**PROBLEM DETAILS:**
The answer is the complete listing below, written out again exactly.

**EXERCISE DATA:**

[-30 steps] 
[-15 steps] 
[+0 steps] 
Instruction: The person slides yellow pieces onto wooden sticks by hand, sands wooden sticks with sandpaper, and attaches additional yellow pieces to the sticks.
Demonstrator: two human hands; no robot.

**RESPONSE BOX:**
[-30 steps] 
[-15 steps] 
[+0 steps] 
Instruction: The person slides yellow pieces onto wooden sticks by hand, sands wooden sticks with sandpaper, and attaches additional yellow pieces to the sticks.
Demonstrator: two human hands; no robot.

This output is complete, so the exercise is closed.